**What is required:** Output the full listing exactly.
Source data START
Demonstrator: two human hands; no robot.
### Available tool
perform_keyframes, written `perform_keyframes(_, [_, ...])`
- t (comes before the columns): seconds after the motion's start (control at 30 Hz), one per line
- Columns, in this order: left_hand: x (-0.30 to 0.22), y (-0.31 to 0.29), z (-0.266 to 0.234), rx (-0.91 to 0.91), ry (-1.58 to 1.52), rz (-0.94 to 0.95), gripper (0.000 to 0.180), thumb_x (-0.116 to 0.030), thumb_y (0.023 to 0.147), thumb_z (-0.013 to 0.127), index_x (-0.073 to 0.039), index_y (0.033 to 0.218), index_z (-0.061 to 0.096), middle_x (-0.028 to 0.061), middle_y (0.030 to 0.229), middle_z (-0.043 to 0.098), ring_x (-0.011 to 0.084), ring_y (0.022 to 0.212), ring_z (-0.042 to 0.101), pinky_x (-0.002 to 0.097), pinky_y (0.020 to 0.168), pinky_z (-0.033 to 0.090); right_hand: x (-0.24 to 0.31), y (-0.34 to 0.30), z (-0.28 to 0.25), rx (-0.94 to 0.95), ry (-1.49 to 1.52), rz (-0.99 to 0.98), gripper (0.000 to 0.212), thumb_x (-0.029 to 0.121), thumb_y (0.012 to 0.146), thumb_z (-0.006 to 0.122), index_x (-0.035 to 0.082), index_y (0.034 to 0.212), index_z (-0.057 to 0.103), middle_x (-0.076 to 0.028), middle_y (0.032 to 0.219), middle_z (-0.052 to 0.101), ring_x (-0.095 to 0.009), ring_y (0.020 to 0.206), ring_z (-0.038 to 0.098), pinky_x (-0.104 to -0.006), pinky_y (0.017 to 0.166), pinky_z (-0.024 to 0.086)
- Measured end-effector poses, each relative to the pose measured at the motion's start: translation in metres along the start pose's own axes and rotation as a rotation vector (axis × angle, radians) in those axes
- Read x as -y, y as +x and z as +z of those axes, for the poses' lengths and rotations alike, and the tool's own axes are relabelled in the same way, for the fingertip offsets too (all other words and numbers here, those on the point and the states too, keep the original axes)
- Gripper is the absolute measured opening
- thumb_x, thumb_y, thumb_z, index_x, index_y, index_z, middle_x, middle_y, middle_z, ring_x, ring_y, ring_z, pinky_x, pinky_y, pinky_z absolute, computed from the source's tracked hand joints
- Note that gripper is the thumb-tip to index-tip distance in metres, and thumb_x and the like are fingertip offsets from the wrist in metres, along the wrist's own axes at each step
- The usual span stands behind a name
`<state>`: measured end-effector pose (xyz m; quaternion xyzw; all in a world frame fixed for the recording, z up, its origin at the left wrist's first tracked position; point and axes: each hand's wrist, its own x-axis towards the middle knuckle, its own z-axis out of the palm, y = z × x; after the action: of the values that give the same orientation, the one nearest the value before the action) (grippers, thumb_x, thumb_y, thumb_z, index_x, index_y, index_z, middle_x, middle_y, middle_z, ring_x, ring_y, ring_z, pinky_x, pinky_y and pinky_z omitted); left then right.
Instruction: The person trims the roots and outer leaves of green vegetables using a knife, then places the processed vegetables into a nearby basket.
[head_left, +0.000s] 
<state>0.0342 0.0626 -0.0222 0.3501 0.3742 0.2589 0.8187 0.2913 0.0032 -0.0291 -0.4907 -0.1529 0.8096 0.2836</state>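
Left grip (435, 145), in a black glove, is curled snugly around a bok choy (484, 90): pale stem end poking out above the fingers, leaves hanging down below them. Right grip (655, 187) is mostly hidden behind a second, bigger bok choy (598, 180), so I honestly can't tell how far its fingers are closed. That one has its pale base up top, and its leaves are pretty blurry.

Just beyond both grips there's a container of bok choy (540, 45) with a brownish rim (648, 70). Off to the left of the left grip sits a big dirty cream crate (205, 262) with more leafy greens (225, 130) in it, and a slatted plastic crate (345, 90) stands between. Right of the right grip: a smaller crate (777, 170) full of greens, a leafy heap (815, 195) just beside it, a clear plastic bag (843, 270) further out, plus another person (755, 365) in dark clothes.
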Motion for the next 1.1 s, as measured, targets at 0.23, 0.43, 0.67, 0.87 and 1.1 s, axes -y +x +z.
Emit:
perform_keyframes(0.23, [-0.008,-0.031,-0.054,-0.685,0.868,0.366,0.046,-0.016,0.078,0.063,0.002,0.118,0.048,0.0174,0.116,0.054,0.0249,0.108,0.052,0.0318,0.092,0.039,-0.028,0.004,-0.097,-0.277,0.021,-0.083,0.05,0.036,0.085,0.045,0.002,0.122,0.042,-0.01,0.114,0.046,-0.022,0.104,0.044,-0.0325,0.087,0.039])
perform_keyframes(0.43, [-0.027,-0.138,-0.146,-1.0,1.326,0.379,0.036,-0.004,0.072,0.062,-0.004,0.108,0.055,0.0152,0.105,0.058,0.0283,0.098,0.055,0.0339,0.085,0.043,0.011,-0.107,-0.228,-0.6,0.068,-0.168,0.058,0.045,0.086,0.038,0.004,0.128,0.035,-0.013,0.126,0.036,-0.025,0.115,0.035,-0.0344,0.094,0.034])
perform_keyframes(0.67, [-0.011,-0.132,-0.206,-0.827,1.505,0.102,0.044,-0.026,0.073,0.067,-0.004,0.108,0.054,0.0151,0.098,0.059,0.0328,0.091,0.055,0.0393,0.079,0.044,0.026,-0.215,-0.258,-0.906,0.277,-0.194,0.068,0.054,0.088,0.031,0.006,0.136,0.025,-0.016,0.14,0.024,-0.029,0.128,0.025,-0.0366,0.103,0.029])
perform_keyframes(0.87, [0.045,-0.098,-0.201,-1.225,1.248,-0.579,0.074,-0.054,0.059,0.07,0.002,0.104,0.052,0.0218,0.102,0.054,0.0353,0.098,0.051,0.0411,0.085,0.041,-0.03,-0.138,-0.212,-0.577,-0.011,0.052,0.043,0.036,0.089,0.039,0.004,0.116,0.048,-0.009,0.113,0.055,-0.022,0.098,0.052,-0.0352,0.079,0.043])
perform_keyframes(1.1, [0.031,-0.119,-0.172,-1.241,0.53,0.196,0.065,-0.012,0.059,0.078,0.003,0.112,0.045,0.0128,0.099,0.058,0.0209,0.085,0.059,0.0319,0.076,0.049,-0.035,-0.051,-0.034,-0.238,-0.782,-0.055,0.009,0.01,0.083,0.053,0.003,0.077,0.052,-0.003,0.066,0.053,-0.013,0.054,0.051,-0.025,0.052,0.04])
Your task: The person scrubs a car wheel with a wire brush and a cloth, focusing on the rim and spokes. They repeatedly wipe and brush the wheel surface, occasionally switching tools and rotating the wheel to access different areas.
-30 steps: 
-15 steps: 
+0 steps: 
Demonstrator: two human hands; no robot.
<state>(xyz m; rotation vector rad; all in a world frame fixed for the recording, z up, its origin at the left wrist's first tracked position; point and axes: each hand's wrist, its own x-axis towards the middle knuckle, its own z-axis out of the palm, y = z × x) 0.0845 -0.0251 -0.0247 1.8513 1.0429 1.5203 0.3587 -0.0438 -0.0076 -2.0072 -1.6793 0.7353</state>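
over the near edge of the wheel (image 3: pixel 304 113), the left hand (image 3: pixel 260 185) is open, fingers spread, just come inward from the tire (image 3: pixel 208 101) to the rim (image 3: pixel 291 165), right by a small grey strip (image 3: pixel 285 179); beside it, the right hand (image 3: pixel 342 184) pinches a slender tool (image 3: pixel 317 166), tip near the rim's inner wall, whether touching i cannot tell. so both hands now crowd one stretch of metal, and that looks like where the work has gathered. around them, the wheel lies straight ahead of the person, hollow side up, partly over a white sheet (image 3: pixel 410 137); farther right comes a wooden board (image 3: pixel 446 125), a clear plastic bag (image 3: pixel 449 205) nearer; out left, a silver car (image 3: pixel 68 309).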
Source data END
**Your response:**
Demonstrator: two human hands; no robot.
### Available tool
perform_keyframes, written `perform_keyframes(_, [_, ...])`
- t (comes before the columns): seconds after the motion's start (control at 30 Hz), one per line
- Columns, in this order: left_hand: x (-0.30 to 0.22), y (-0.31 to 0.29), z (-0.266 to 0.234), rx (-0.91 to 0.91), ry (-1.58 to 1.52), rz (-0.94 to 0.95), gripper (0.000 to 0.180), thumb_x (-0.116 to 0.030), thumb_y (0.023 to 0.147), thumb_z (-0.013 to 0.127), index_x (-0.073 to 0.039), index_y (0.033 to 0.218), index_z (-0.061 to 0.096), middle_x (-0.028 to 0.061), middle_y (0.030 to 0.229), middle_z (-0.043 to 0.098), ring_x (-0.011 to 0.084), ring_y (0.022 to 0.212), ring_z (-0.042 to 0.101), pinky_x (-0.002 to 0.097), pinky_y (0.020 to 0.168), pinky_z (-0.033 to 0.090); right_hand: x (-0.24 to 0.31), y (-0.34 to 0.30), z (-0.28 to 0.25), rx (-0.94 to 0.95), ry (-1.49 to 1.52), rz (-0.99 to 0.98), gripper (0.000 to 0.212), thumb_x (-0.029 to 0.121), thumb_y (0.012 to 0.146), thumb_z (-0.006 to 0.122), index_x (-0.035 to 0.082), index_y (0.034 to 0.212), index_z (-0.057 to 0.103), middle_x (-0.076 to 0.028), middle_y (0.032 to 0.219), middle_z (-0.052 to 0.101), ring_x (-0.095 to 0.009), ring_y (0.020 to 0.206), ring_z (-0.038 to 0.098), pinky_x (-0.104 to -0.006), pinky_y (0.017 to 0.166), pinky_z (-0.024 to 0.086)
- Measured end-effector poses, each relative to the pose measured at the motion's start: translation in metres along the start pose's own axes and rotation as a rotation vector (axis × angle, radians) in those axes
- Read x as -y, y as +x and z as +z of those axes, for the poses' lengths and rotations alike, and the tool's own axes are relabelled in the same way, for the fingertip offsets too (all other words and numbers here, those on the point and the states too, keep the original axes)
- Gripper is the absolute measured opening
- thumb_x, thumb_y, thumb_z, index_x, index_y, index_z, middle_x, middle_y, middle_z, ring_x, ring_y, ring_z, pinky_x, pinky_y, pinky_z absolute, computed from the source's tracked hand joints
- Note that gripper is the thumb-tip to index-tip distance in metres, and thumb_x and the like are fingertip offsets from the wrist in metres, along the wrist's own axes at each step
- The usual span stands behind a name
`<state>`: measured end-effector pose (xyz m; quaternion xyzw; all in a world frame fixed for the recording, z up, its origin at the left wrist's first tracked position; point and axes: each hand's wrist, its own x-axis towards the middle knuckle, its own z-axis out of the palm, y = z × x; after the action: of the values that give the same orientation, the one nearest the value before the action) (grippers, thumb_x, thumb_y, thumb_z, index_x, index_y, index_z, middle_x, middle_y, middle_z, ring_x, ring_y, ring_z, pinky_x, pinky_y and pinky_z omitted); left then right.
Instruction: The person trims the roots and outer leaves of green vegetables using a knife, then places the processed vegetables into a nearby basket.
[head_left, +0.000s] 
<state>0.0342 0.0626 -0.0222 0.3501 0.3742 0.2589 0.8187 0.2913 0.0032 -0.0291 -0.4907 -0.1529 0.8096 0.2836</state>
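Left grip (435, 145), in a black glove, is curled snugly around a bok choy (484, 90): pale stem end poking out above the fingers, leaves hanging down below them. Right grip (655, 187) is mostly hidden behind a second, bigger bok choy (598, 180), so I honestly can't tell how far its fingers are closed. That one has its pale base up top, and its leaves are pretty blurry.

Just beyond both grips there's a container of bok choy (540, 45) with a brownish rim (648, 70). Off to the left of the left grip sits a big dirty cream crate (205, 262) with more leafy greens (225, 130) in it, and a slatted plastic crate (345, 90) stands between. Right of the right grip: a smaller crate (777, 170) full of greens, a leafy heap (815, 195) just beside it, a clear plastic bag (843, 270) further out, plus another person (755, 365) in dark clothes.
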Motion for the next 1.1 s, as measured, targets at 0.23, 0.43, 0.67, 0.87 and 1.1 s, axes -y +x +z.
Emit:
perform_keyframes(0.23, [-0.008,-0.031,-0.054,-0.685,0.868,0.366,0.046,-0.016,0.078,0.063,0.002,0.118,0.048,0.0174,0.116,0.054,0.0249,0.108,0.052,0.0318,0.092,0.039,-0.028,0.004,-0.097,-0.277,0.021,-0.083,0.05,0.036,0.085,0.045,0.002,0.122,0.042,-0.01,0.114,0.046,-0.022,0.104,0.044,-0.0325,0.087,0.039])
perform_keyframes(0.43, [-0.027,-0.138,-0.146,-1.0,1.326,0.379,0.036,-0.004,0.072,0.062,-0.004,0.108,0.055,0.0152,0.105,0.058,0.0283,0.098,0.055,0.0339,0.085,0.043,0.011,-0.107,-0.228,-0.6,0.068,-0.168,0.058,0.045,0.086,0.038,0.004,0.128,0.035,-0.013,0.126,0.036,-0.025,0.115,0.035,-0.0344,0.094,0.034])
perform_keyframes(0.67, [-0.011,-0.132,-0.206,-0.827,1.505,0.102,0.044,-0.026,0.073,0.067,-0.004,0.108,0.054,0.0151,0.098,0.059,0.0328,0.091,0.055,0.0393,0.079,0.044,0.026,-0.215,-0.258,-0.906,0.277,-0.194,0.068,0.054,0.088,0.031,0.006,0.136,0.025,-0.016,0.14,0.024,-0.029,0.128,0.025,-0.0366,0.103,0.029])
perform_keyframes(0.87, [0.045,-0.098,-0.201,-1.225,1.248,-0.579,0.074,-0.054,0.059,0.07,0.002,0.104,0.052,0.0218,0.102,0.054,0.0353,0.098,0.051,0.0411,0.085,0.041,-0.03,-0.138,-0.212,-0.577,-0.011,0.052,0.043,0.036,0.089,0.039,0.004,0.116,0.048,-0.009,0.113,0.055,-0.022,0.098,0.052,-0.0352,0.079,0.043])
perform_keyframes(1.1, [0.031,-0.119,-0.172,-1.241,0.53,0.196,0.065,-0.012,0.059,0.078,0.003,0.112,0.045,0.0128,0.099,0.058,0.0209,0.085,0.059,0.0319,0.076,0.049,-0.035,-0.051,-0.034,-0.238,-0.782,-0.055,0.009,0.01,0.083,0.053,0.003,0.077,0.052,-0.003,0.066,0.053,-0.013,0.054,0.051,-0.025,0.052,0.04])
Your task: The person scrubs a car wheel with a wire brush and a cloth, focusing on the rim and spokes. They repeatedly wipe and brush the wheel surface, occasionally switching tools and rotating the wheel to access different areas.
-30 steps: 
-15 steps: 
+0 steps: 
Demonstrator: two human hands; no robot.
<state>(xyz m; rotation vector rad; all in a world frame fixed for the recording, z up, its origin at the left wrist's first tracked position; point and axes: each hand's wrist, its own x-axis towards the middle knuckle, its own z-axis out of the palm, y = z × x) 0.0845 -0.0251 -0.0247 1.8513 1.0429 1.5203 0.3587 -0.0438 -0.0076 -2.0072 -1.6793 0.7353</state>
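over the near edge of the wheel (image 3: pixel 304 113), the left hand (image 3: pixel 260 185) is open, fingers spread, just come inward from the tire (image 3: pixel 208 101) to the rim (image 3: pixel 291 165), right by a small grey strip (image 3: pixel 285 179); beside it, the right hand (image 3: pixel 342 184) pinches a slender tool (image 3: pixel 317 166), tip near the rim's inner wall, whether touching i cannot tell. so both hands now crowd one stretch of metal, and that looks like where the work has gathered. around them, the wheel lies straight ahead of the person, hollow side up, partly over a white sheet (image 3: pixel 410 137); farther right comes a wooden board (image 3: pixel 446 125), a clear plastic bag (image 3: pixel 449 205) nearer; out left, a silver car (image 3: pixel 68 309).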

There is nothing else to this exercise.